Hidden problem because of stigma says psychologist

A leading welfare organisation is increasing the help it offers to people trapped in problem gambling in Glen Innes.

Until now, Centacare has only offered telephone counselling to people in the town but it’s now trained up two workers in psychology to offer face-to-face help.

The agency believes the need is there so it’s stepping up its provision of advice to those in danger of falling into serious financial or family trouble through their addiction.

Psychologist Tim Rawson said that problem gambling wasn’t just about people tied to pokies. There was an increase in other forms of gambling because television advertising made it look fun and pain-free as a way of making money.

On top of that, the industry was spreading gambling online, even to phones. A gambling element was being introduced to video games.

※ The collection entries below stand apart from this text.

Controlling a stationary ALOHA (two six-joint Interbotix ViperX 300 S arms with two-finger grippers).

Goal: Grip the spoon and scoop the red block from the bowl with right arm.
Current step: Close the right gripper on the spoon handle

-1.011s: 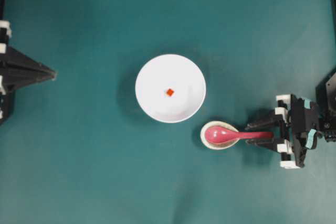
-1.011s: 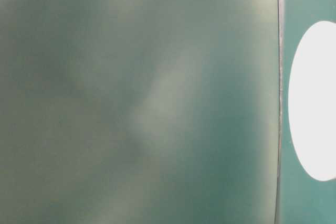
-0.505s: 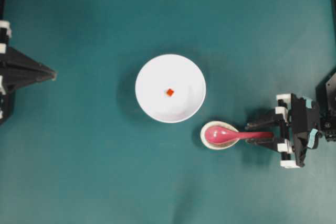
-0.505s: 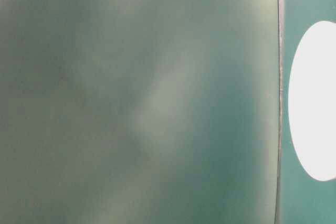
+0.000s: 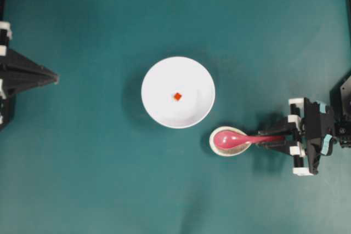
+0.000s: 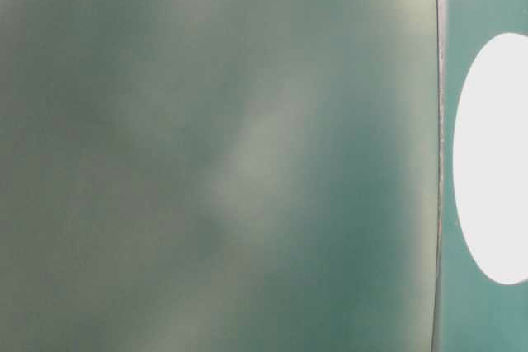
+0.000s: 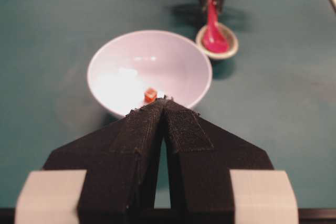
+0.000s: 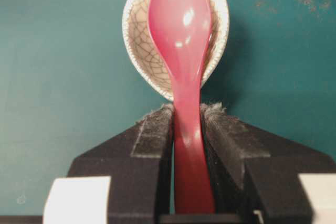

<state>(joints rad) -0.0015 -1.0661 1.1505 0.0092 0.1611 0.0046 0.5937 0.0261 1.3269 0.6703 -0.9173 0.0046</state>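
Right black two-finger gripper (image 8: pixel 186 129) clamps the glossy pink spoon handle (image 8: pixel 187 145); left black pointed gripper (image 7: pixel 164 106) rests closed, empty.

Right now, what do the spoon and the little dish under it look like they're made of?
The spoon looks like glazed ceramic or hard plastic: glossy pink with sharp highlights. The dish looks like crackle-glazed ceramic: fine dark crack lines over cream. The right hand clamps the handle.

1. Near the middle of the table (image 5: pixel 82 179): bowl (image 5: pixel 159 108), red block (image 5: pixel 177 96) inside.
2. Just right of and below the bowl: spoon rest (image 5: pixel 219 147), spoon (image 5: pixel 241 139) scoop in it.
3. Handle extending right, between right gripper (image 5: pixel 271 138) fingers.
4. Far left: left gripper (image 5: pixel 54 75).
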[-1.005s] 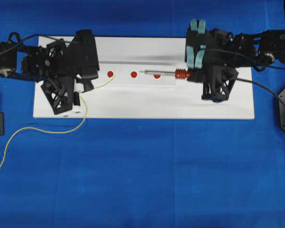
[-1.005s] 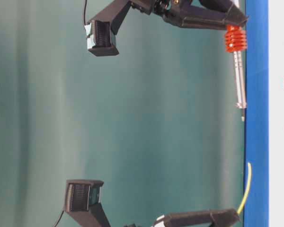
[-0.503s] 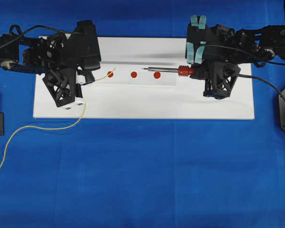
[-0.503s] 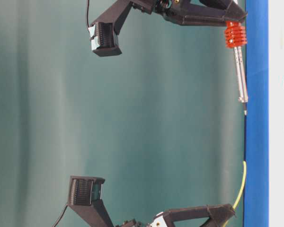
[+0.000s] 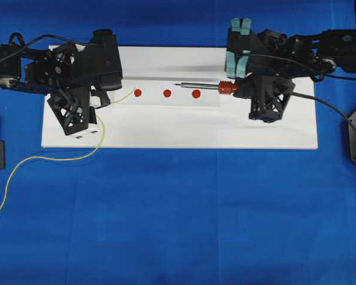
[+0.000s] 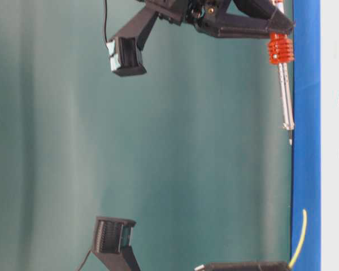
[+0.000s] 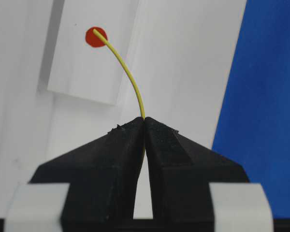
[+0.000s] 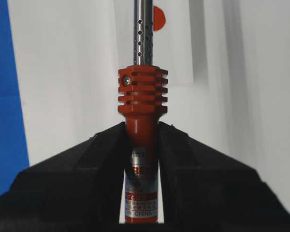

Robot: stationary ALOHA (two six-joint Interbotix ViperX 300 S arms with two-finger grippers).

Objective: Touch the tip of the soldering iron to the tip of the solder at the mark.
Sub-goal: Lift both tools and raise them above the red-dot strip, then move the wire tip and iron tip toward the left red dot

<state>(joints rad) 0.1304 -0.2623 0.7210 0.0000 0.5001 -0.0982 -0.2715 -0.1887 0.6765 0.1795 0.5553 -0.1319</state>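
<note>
The left gripper [image 7: 145, 121], clamped on the solder [image 7: 128, 77], holds the tip of the solder [image 5: 134, 88] over the leftmost red mark [image 5: 137, 92]. The right gripper [image 8: 141, 135], closed on the soldering iron [image 5: 216, 87], aims its long axis toward nine o'clock; the tip of the soldering iron [image 5: 177, 85] lies well apart at three o'clock, with bare white board [image 5: 166, 127] between.

A lab bench: blue cloth [image 5: 178, 214], white board [image 5: 166, 133] with red marks [image 5: 167, 93].
</note>
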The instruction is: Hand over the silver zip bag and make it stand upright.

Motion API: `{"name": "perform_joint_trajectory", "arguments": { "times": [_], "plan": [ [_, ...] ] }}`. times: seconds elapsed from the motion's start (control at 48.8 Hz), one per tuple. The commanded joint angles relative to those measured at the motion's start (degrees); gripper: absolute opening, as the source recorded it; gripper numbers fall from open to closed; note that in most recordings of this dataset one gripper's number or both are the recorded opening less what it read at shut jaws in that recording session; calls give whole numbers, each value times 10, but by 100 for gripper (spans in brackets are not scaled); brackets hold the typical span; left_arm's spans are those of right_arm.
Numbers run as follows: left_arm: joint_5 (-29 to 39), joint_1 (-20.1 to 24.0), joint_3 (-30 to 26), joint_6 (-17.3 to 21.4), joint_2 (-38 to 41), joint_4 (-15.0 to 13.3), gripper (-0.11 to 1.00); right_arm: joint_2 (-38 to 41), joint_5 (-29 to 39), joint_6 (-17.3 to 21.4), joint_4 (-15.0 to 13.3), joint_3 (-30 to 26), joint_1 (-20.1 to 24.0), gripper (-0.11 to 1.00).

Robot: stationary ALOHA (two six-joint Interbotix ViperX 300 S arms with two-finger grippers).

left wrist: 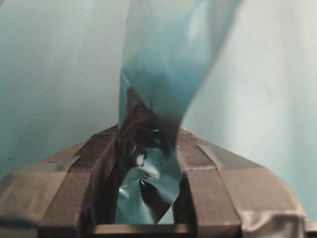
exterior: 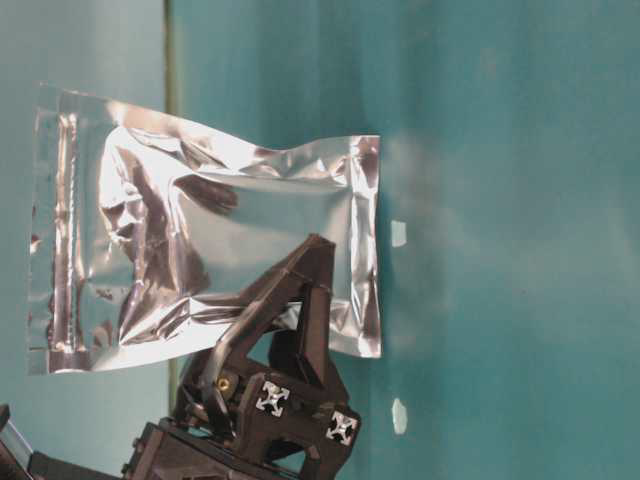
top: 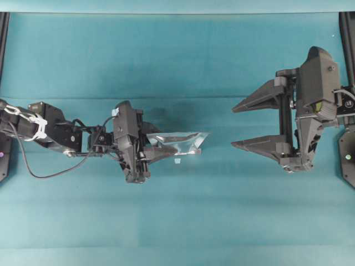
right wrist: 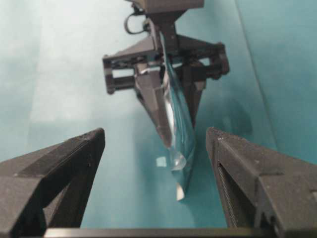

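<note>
left gripper (top: 158, 148): clamped on the bag, jaws pinching one end of the foil between them; the wrist view shows the film squeezed in the slot.
bag (top: 180, 143): held off the table (top: 166, 221) near its middle, edge-on from above, sticking out of the left gripper toward the right arm; a tiny white speck (top: 177, 161) lies just beside it on the cloth.
bag, side view: broad face shows, crinkled, the zip strip on the short side away from the pinched end.
right gripper (top: 239, 126): jaws spread wide, nothing between them, facing the bag's free end, apart from it.
right wrist view: the bag hangs roughly between the two open fingers (right wrist: 59, 163), farther off.
step: judged to be just ahead of the handover; the bag is not yet taken by the right side.
handling: looks light, thin, floppy and slick; it bends under its own fold, so a squeeze will crumple it, not break it.
where to hold: probably the free sealed edge, flat across the film, so it cannot slide out.
risk: standing it will be fiddly, since a limp pouch tips easily.
</note>
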Motion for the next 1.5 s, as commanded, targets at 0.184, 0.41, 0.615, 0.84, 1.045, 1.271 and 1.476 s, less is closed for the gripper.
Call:
{"name": "perform_joint_trajectory", "arguments": {
  "times": [0.184,0.41,0.615,0.84,1.045,1.271,1.476],
  "plan": [
    [1,-8,-3,1,-4,2,29,-5,-8,7,1,-4,1,87],
    [1,-9,-3,1,-4,2,29,-5,-8,7,1,-4,1,87],
    [1,-8,-3,1,-4,2,29,-5,-8,6,1,-2,1,87],
    [1,-8,-2,1,-4,2,29,-5,-9,6,1,-2,1,87],
    [1,-8,-1,1,-4,2,29,-4,-9,7,1,1,1,87],
    [1,-8,-1,1,-4,2,29,-5,-9,6,1,1,1,87],
    [1,-9,0,1,-4,2,29,-4,-10,7,1,3,1,87]
  ]
}}
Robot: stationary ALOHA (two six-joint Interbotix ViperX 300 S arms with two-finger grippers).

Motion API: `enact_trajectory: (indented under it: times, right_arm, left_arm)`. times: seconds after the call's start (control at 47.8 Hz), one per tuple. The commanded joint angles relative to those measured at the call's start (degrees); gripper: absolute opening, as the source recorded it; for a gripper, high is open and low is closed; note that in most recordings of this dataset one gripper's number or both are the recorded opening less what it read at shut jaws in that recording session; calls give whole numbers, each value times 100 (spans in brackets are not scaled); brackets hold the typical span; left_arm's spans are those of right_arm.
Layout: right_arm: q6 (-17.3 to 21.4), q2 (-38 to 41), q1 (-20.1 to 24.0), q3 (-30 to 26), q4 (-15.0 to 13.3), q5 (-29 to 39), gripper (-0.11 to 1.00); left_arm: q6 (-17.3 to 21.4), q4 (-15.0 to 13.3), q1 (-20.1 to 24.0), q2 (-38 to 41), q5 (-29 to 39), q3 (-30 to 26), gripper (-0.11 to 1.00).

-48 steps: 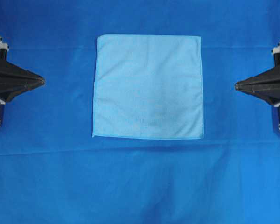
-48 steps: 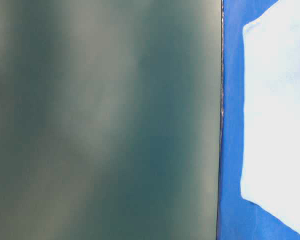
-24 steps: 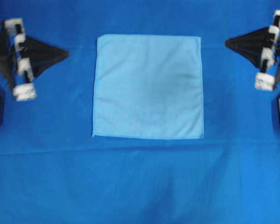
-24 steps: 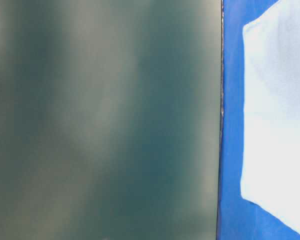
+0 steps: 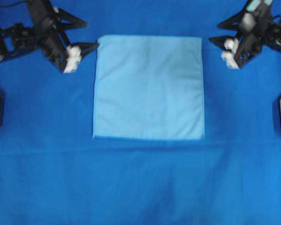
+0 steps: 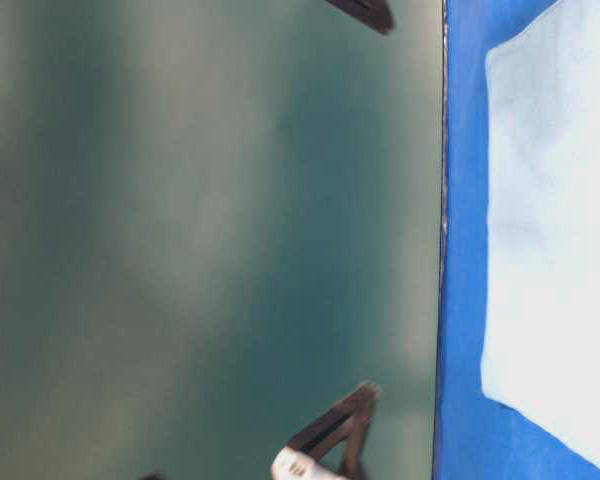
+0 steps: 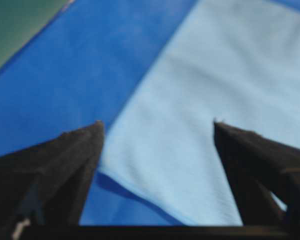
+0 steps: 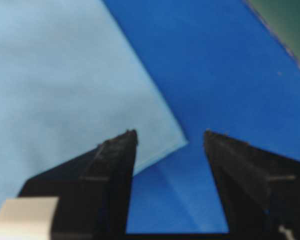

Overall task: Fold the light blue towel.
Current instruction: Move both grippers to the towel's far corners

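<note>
The light blue towel (image 5: 148,87) lies flat and unfolded, mid-counter on the royal-blue cloth (image 5: 140,183). Left gripper (image 5: 86,35) and right gripper (image 5: 214,33) flank its far corners — jaws spread wide, holding nothing — likely placed to pinch both corners together.

Light is even and bright from above — shadows are few and soft. In the overhead view both arms are smeared by motion blur, and the picture darkens toward 9 and 3 o'clock. The table-level view is out of focus, and the light blue towel (image 6: 555,230) there is overexposed, almost white. Both wrist views are soft — the near black fingers (image 7: 60,165) unsharp.
</note>
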Motion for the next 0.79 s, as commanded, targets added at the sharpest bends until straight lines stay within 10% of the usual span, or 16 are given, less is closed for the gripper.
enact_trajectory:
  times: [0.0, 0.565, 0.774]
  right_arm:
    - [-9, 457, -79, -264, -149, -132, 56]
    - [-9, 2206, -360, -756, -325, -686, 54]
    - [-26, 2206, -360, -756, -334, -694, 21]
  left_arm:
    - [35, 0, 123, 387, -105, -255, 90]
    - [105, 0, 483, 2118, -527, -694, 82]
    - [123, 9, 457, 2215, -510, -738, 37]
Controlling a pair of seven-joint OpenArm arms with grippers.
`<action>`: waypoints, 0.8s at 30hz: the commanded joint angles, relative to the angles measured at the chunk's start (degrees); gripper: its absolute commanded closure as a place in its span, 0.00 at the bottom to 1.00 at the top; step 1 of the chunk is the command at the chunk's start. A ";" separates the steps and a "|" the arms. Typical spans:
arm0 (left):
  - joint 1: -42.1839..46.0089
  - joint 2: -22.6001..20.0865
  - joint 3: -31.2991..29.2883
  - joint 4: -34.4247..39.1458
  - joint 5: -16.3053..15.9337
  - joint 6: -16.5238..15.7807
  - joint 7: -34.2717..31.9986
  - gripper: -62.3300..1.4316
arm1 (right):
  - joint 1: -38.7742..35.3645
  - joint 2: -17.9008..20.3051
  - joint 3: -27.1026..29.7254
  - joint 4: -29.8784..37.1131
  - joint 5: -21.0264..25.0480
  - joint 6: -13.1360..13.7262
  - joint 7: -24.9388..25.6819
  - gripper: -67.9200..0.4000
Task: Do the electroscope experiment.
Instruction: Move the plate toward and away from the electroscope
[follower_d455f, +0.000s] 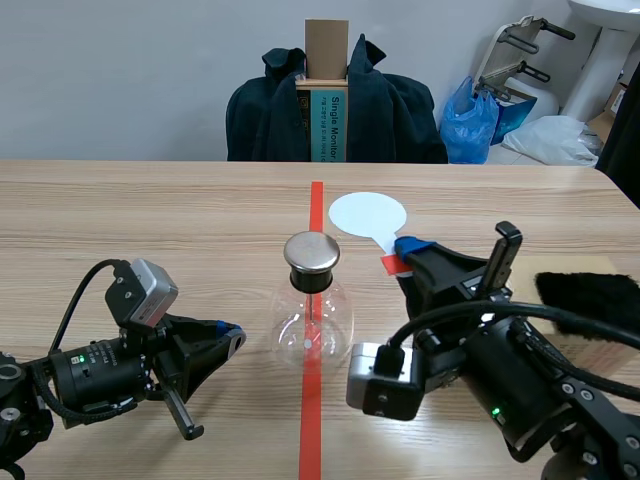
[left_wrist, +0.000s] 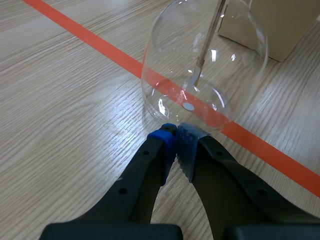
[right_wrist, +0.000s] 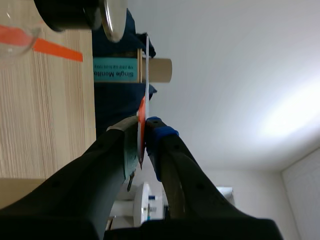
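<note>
The electroscope, a round glass flask (follower_d455f: 318, 322) with a metal cap (follower_d455f: 312, 252), stands on the orange-red line at mid-table. My right gripper (follower_d455f: 405, 255) is shut on the red handle (follower_d455f: 391, 264) of a paddle with a white disc (follower_d455f: 367, 213), held just right of the cap and behind it. The right wrist view shows the paddle edge-on (right_wrist: 142, 117) between the pads, with the cap (right_wrist: 107, 17) off to one side. My left gripper (left_wrist: 176, 137) is shut on nothing, its tips against the foot of the flask (left_wrist: 205, 65). A metal rod (left_wrist: 210, 35) hangs inside.
A black fur cloth (follower_d455f: 590, 300) lies on a tan sheet (follower_d455f: 575, 265) at the table's right edge. Across the table stands a chair with a dark jacket (follower_d455f: 400, 110) and a cardboard box (follower_d455f: 326, 55). A blue bag (follower_d455f: 470, 120) sits beyond.
</note>
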 joint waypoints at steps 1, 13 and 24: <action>-0.74 -0.02 -0.07 0.57 -0.57 0.11 -0.79 0.93 | 0.04 0.44 0.17 0.74 0.13 -0.79 -1.77 0.98; -0.74 -0.02 -0.07 0.57 -0.57 0.11 -0.79 0.93 | 0.04 0.44 0.17 0.74 0.13 -0.76 -9.94 0.98; -0.74 -0.02 -0.07 0.57 -0.57 0.11 -0.79 0.93 | 0.04 0.44 0.17 0.74 0.13 -0.76 1.11 0.98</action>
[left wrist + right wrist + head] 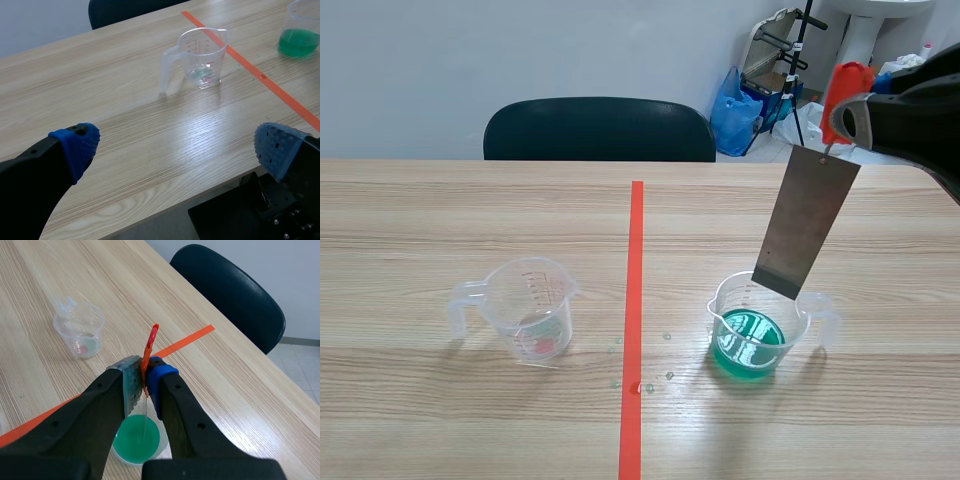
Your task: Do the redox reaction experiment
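Your right gripper [145, 377] pinches orange clip [844, 85]. Metal plate [807, 220] hangs tilted, lower edge near rim of green-liquid beaker [757, 325]. Plate likely thin, stiff, swings easily: grip clip, not sheet. Left gripper [176, 150] spread; empty beaker [200, 57] at its 12 o'clock.

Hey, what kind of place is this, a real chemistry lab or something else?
Probably an ordinary office room serving as a makeshift lab: a wood-grain table, a dark office chair behind it, and a plastic jug of green liquid under a metal strip hanging from the right gripper.
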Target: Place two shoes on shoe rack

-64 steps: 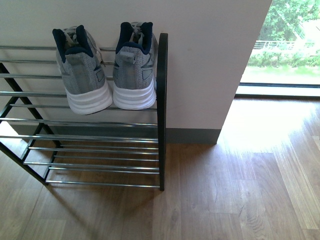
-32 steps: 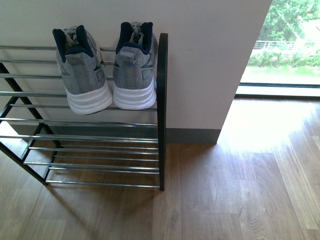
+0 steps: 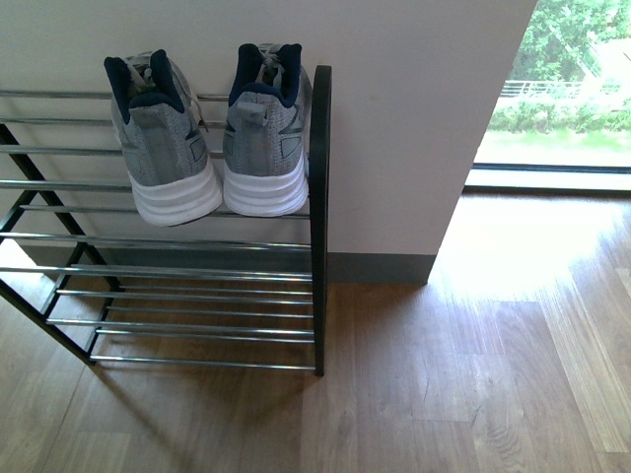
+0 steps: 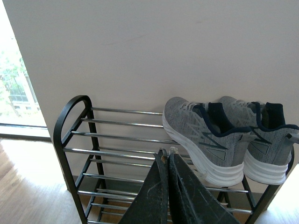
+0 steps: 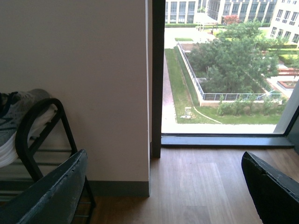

Tim Rawson said the signs that gambling was getting out of control for someone were: 

  • the activity was no longer that much fun for the gambler;
  • the gambler was spending more money than planned;
  • that people “chased losses” – that they poured money in after a bad streak.

Mr Rawson said the problem was hidden because of the stigma attached to gambling, particularly when it’s out of control. He said the research showed that for every gambler in difficulty, there were another nine or ten people close to him or her who were also affected.

He said that the psychologists for Glen Innes offered ways of reducing the barriers people feel about discussing their problem. He said the service offered support not just to the gambler but to his or her friends and family if they were also caught up in the problem, say because debts were mounting.

The revenue which particular clubs and pubs get is not known, let alone how much each machines makes, but Mr Rawson said that in the 2016-17 financial year the revenue from poker machines in the Glen Innes and Inverell council areas together was $50 million. This is more than the profit to the machine owners because tax has to be paid. 

Australian pokie machines have a reputation for having been designed to be particularly attractive to gamblers, giving players easy buzzes even when not winning. Mr Rawson said that one technique was to give gamblers a “near win experience” – the gambler has lost but gets to feel that just one more go will be the winning turn.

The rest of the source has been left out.